■ **PROBLEM DESCRIPTION**: In the listing below, start your output at the line with "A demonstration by" and end it after the line with "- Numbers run", copying every line exactly.

■ **INPUT DATA**:
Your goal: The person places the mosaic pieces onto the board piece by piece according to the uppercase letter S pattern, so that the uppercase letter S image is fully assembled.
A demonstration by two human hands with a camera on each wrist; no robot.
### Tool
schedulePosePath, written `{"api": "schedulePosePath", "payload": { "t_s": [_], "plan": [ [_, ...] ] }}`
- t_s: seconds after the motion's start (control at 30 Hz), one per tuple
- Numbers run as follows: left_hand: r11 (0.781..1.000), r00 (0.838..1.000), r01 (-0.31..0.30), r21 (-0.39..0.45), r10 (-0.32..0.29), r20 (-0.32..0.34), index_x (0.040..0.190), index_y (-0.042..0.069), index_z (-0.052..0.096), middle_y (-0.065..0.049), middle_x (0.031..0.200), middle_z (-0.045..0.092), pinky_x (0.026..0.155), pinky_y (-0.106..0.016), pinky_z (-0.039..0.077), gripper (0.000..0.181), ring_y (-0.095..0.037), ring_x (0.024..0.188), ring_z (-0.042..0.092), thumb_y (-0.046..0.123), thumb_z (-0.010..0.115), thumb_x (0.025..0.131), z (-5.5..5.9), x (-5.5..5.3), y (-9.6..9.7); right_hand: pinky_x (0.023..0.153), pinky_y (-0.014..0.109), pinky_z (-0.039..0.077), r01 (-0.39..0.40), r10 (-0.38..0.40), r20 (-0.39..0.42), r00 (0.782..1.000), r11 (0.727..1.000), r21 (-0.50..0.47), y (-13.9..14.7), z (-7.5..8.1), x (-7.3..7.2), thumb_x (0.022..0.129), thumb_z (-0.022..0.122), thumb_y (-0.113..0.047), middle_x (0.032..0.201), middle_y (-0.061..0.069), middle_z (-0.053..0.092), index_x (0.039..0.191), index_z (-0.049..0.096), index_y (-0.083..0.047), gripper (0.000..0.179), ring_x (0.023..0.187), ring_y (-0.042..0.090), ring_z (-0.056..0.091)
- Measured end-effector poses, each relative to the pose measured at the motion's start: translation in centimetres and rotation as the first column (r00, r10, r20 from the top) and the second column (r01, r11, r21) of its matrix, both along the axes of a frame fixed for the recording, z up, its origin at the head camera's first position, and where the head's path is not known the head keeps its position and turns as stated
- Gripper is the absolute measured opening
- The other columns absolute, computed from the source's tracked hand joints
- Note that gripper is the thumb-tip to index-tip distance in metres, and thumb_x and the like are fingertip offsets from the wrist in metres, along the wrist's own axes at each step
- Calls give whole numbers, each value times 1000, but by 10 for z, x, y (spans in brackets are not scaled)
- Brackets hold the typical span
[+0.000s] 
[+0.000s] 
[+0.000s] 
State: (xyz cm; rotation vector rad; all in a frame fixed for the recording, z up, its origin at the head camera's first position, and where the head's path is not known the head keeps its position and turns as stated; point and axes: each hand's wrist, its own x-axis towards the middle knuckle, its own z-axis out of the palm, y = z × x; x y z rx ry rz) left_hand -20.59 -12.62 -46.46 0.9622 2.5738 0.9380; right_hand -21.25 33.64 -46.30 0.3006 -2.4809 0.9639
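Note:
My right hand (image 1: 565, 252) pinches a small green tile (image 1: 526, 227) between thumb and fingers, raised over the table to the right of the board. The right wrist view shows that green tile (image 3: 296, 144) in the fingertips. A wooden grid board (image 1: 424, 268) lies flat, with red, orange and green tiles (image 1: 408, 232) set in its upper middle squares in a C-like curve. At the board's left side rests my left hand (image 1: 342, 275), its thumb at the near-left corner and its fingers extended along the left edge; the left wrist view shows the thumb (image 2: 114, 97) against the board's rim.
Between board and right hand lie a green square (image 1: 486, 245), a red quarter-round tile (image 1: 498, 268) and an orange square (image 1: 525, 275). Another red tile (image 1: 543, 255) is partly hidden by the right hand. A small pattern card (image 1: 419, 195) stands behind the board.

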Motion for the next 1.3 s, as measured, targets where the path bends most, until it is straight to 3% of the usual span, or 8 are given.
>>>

■ **SOLUTION TO THIS PROBLEM**:
A demonstration by two human hands with a camera on each wrist; no robot.
### Tool
schedulePosePath, written `{"api": "schedulePosePath", "payload": { "t_s": [_], "plan": [ [_, ...] ] }}`
- t_s: seconds after the motion's start (control at 30 Hz), one per tuple
- Numbers run as follows: left_hand: r11 (0.781..1.000), r00 (0.838..1.000), r01 (-0.31..0.30), r21 (-0.39..0.45), r10 (-0.32..0.29), r20 (-0.32..0.34), index_x (0.040..0.190), index_y (-0.042..0.069), index_z (-0.052..0.096), middle_y (-0.065..0.049), middle_x (0.031..0.200), middle_z (-0.045..0.092), pinky_x (0.026..0.155), pinky_y (-0.106..0.016), pinky_z (-0.039..0.077), gripper (0.000..0.181), ring_y (-0.095..0.037), ring_x (0.024..0.188), ring_z (-0.042..0.092), thumb_y (-0.046..0.123), thumb_z (-0.010..0.115), thumb_x (0.025..0.131), z (-5.5..5.9), x (-5.5..5.3), y (-9.6..9.7); right_hand: pinky_x (0.023..0.153), pinky_y (-0.014..0.109), pinky_z (-0.039..0.077), r01 (-0.39..0.40), r10 (-0.38..0.40), r20 (-0.39..0.42), r00 (0.782..1.000), r11 (0.727..1.000), r21 (-0.50..0.47), y (-13.9..14.7), z (-7.5..8.1), x (-7.3..7.2), thumb_x (0.022..0.129), thumb_z (-0.022..0.122), thumb_y (-0.113..0.047), middle_x (0.032..0.201), middle_y (-0.061..0.069), middle_z (-0.053..0.092), index_x (0.039..0.191), index_z (-0.049..0.096), index_y (-0.083..0.047), gripper (0.000..0.179), ring_x (0.023..0.187), ring_y (-0.042..0.090), ring_z (-0.056..0.091)

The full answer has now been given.